Rejet 2 juillet 2025
Commentaire • 0
Sur la décision
| Référence : | TA Strasbourg, 2 juil. 2025, n° 2505292 |
|---|---|
| Juridiction : | Tribunal administratif de Strasbourg |
| Numéro : | 2505292 |
| Importance : | Inédit au recueil Lebon |
| Type de recours : | Plein contentieux |
| Dispositif : | Rejet |
| Date de dernière mise à jour : | 5 juillet 2025 |
Texte intégral
Vu la procédure suivante :
Par une requête, enregistrée le 30 juin 2025, M. B A demande au juge des référés d’ordonner, sur le fondement des dispositions de l’article L. 521-2 du code de justice administrative, à l’Université de Haute-Alsace de procéder à la modération du communiqué qu’il a envoyé le 24 juin 2025, en sa qualité de co-secrétaire du syndicat Sud Education Alsace, avant le 4 juillet 2025.
Il soutient que :
— l’absence de diffusion du communiqué, envoyé le 24 juin 2025 à l’adresse de messagerie électronique définie par le président de l’Université de Haute-Alsace dans son courrier du 19 septembre 2024, et placé en attente de modération par la directrice des ressources humaines de cet établissement ainsi qu’en atteste son courrier électronique du 25 juin 2025, est de nature à démontrer l’exercice d’une modération sur le fond de la communication, en méconnaissance des dispositions de l’article 5 de l’arrêté du 4 novembre 2014 relatif aux conditions générales d’utilisation par les organisations syndicales des technologies de l’information et de la communication dans la fonction publique de l’Etat, et de l’article 7 de l’arrêté de la présidente de l’Université de Haute-Alsace en date du 31 mars 2017 relatif à l’utilisation des technologies, de l’information et de la communication par les organisations syndicales ;
— l’absence de diffusion de ce communiqué aux adresses de messagerie des personnels de l’université porte une atteinte grave et manifestement illégale à la liberté syndicale ;
— la condition relative à l’urgence est remplie, l’enquête administrative menée par l’Inspection générale de l’éducation, du sport et de la recherche touchant à sa fin, les personnels de l’université ayant vocation à poser des congés à compter du 4 juillet 2025, et le communiqué risquant de ne plus être effectivement lu par ses destinataires du fait d’une diffusion tardive en raison de la date d’envoi apparaissant dans les messageries des destinataires, qui est la date d’envoi par le syndicat Sud Education Alsace aux services de l’université, pour modération technique.
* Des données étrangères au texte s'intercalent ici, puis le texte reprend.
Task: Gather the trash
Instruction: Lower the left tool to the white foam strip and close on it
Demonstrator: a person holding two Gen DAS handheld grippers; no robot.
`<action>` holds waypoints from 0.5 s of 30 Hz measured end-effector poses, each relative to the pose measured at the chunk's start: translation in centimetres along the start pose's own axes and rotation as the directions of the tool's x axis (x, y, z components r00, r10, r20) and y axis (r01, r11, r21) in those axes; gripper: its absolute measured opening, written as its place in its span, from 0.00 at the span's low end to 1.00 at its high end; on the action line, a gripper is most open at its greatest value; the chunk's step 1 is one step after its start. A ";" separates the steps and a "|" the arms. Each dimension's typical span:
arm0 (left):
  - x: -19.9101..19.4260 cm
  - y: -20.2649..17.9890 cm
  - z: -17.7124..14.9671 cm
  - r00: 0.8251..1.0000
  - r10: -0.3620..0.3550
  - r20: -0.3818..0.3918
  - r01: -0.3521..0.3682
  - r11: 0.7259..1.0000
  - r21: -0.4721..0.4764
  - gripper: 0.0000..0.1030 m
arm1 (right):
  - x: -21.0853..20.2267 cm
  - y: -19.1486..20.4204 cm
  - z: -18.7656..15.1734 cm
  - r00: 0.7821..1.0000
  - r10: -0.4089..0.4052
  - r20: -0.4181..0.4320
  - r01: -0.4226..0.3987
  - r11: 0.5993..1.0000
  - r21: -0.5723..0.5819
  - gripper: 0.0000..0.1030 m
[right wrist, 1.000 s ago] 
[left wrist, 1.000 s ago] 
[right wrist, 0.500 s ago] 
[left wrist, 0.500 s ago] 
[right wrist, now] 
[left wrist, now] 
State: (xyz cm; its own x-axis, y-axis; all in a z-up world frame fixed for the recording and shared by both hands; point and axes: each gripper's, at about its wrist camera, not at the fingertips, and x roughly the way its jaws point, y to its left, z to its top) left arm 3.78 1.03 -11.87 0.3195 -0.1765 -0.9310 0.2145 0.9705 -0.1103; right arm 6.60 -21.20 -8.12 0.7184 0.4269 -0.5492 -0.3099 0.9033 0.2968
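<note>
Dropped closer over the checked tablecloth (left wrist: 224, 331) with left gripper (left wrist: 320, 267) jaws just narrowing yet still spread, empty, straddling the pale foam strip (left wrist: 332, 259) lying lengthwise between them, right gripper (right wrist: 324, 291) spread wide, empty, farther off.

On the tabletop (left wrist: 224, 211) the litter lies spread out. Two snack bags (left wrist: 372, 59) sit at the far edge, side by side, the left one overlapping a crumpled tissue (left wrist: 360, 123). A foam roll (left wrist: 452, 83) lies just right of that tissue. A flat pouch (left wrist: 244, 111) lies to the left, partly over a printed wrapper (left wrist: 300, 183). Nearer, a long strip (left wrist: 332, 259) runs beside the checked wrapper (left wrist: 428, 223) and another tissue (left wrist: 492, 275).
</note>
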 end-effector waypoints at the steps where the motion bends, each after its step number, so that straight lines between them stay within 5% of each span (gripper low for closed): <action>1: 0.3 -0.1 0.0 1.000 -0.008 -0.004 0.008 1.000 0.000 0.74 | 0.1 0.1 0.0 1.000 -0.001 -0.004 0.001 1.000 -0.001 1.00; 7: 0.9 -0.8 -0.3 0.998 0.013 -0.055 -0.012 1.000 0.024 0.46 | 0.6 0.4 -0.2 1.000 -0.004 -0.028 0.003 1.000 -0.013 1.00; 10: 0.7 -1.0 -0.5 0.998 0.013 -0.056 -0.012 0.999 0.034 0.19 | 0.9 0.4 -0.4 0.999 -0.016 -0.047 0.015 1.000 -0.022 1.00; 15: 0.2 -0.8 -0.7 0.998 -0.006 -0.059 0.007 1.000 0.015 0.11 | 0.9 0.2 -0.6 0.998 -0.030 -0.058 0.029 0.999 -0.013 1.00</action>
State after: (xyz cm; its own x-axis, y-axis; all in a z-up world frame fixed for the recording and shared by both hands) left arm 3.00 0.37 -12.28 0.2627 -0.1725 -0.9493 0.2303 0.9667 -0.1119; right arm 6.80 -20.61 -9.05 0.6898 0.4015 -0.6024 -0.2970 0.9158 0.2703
Par un mémoire en défense, enregistré le 1er juillet 2025, l’Université de Haute-Alsace conclut au rejet de la requête.
Elle soutient que :
— la condition relative à l’urgence ne peut être regardée remplie, dès lors que l’absence de diffusion de la communication ne constitue pas une décision de rejet de la demande en date du 24 juin 2025, que le syndicat Sud Education Alsace conserve par ailleurs l’usage de ses moyens d’expression habituels, que le délai de la vérification opérée par l’administration sur la communication demandée reste raisonnable, et que la fermeture des bâtiments de l’université n’interviendra que le 25 juillet 2025 au soir ;
— en application du 6° de l’article L. 712-6 du code de l’éducation, il appartient au président de l’université de s’assurer que des messages en provenance de l’extérieur ne contiennent pas d’informations susceptibles de porter atteinte au bon fonctionnement de l’établissement et à l’exécution de sa mission de service public ; il lui appartient en outre de veiller au respect de la vie privée et au respect de la présomption d’innocence de personnes concernées par des procédures pénales ;
— en l’espèce, eu égard au contexte et au caractère pendant de plusieurs procédures pénales et administratives, des affirmations contenues dans la communication du syndicat Sud Education Alsace présentent un caractère inexact et sont ainsi de nature à perturber le bon fonctionnement de l’établissement.
Vu les autres pièces du dossier.
Vu :
— le code de l’éducation ;
— la loi la loi du 29 juillet 1881 sur la liberté de la presse ;
— l’arrêté de la ministre de la décentralisation et de la fonction publique du 4 novembre 2014 relatif aux conditions générales d’utilisation par les organisations syndicales des technologies de l’information et de la communication dans la fonction publique de l’Etat ;
— le code de justice administrative.
La présidente du tribunal a désigné M. Therre pour statuer sur les demandes de référé.
Les parties ont été régulièrement averties du jour de l’audience.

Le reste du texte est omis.